タイヤには、グリップ力と操縦性に優れるミシュラン「パイロットスポーツ5」を採用。サイズは235/45R19で、軽量かつ高剛性なエンケイ製の19インチアルミホイールと組み合わせています。
実はこのホイールも、単なるドレスアップパーツになっていないのがNISMOならでは。“ENKEI MAT工法”によって軽さと剛性を両立しているほか、表面をフラットに近づけることで空気の流れを整え、大きく設けた開口部からブレーキ周辺の熱を排出する設計となっています。
モーター制御もNISMO専用です。ベースモデルに設定される「STANDARD」、「ECO」、「SPORT」、「PERSONAL」という4種のドライブモードのうち、「STANDARD」、「ECO」、「SPORT」を専用チューニングとしています。
なかでも「SPORT」モードは、モーター駆動ならではの俊敏な応答性と、力強く伸びていく加速感を引き出す「NISMO」モードとして設定されています。
さらに、BEVの「NISMOモデル」で初めて、ステアリング裏側につくパドルで回生ブレーキの強さを調整できる“回生ブレーキコントロールパドル”を採用しているのも見逃せません。

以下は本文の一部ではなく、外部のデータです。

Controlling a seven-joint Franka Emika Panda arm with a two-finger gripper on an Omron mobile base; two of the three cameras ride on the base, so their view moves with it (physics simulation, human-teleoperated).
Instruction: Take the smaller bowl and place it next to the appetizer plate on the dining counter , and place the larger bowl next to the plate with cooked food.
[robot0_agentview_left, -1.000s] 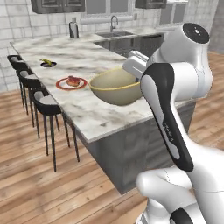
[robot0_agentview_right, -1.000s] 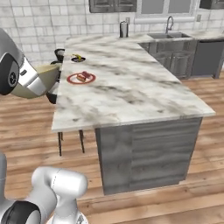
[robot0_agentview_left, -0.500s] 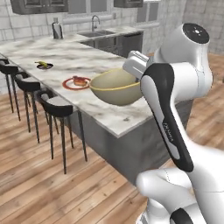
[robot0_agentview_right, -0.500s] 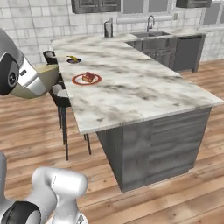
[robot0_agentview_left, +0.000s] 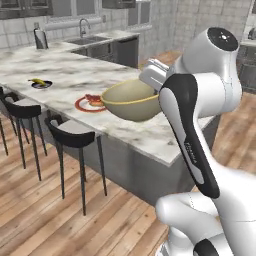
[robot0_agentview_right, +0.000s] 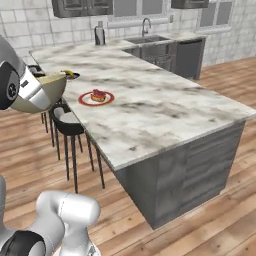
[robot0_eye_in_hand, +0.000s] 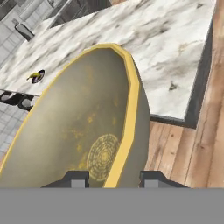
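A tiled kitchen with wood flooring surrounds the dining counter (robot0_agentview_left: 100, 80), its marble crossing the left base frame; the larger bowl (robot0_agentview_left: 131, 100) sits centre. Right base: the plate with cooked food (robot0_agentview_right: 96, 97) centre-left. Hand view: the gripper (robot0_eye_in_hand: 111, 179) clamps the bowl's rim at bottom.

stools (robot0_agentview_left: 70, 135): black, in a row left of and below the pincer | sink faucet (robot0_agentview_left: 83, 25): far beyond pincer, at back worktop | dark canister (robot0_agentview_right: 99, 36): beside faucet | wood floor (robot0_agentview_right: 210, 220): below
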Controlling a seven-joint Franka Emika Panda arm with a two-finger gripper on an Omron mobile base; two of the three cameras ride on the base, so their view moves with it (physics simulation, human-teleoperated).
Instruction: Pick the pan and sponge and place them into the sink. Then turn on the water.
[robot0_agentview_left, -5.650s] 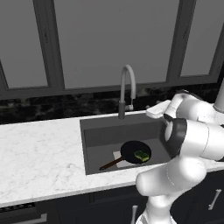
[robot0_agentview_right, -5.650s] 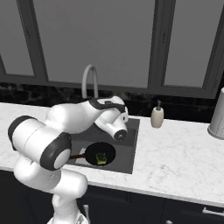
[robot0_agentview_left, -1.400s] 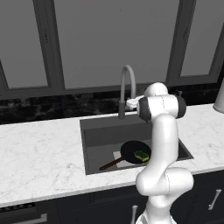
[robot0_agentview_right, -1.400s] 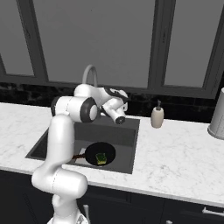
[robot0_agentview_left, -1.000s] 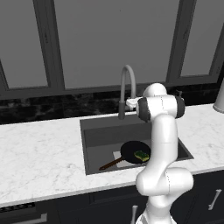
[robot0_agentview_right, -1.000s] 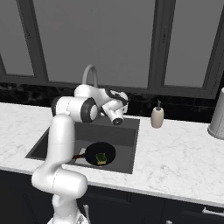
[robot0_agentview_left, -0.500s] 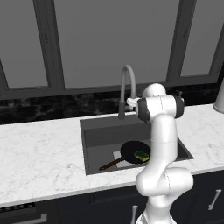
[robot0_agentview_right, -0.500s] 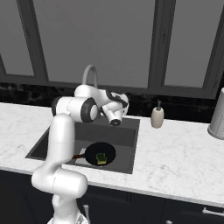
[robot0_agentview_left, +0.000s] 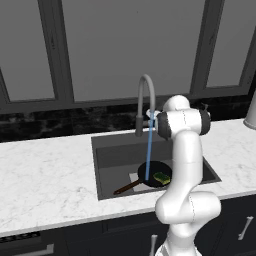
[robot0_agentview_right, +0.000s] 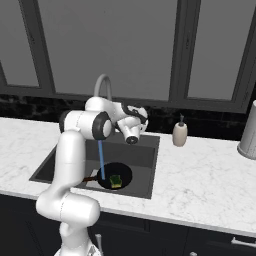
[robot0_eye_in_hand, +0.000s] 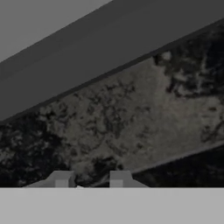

回生レベルは4段階。レベル1ではベースモデルよりも減速力を弱め、アクセルを戻した際に滑空するような走りを実現します。一方、レベル2から4までは、ベースモデルよりも減速力をアップ。コーナーへ進入する前にパドルで回生力を高めれば、ブレーキペダルだけに頼らず車速をコントロールできるため、アクセル操作と減速操作をシームレスにおこないやすくなります。
最高出力そのものではなく、アクセルを踏んだときの応答性や、ステアリングを切ったときの車体の反応、アクセルを戻したときの減速特性を磨くことで、「リーフNISMO」はドライバーの意思に対して素早く反応するクルマに仕上がっているのです。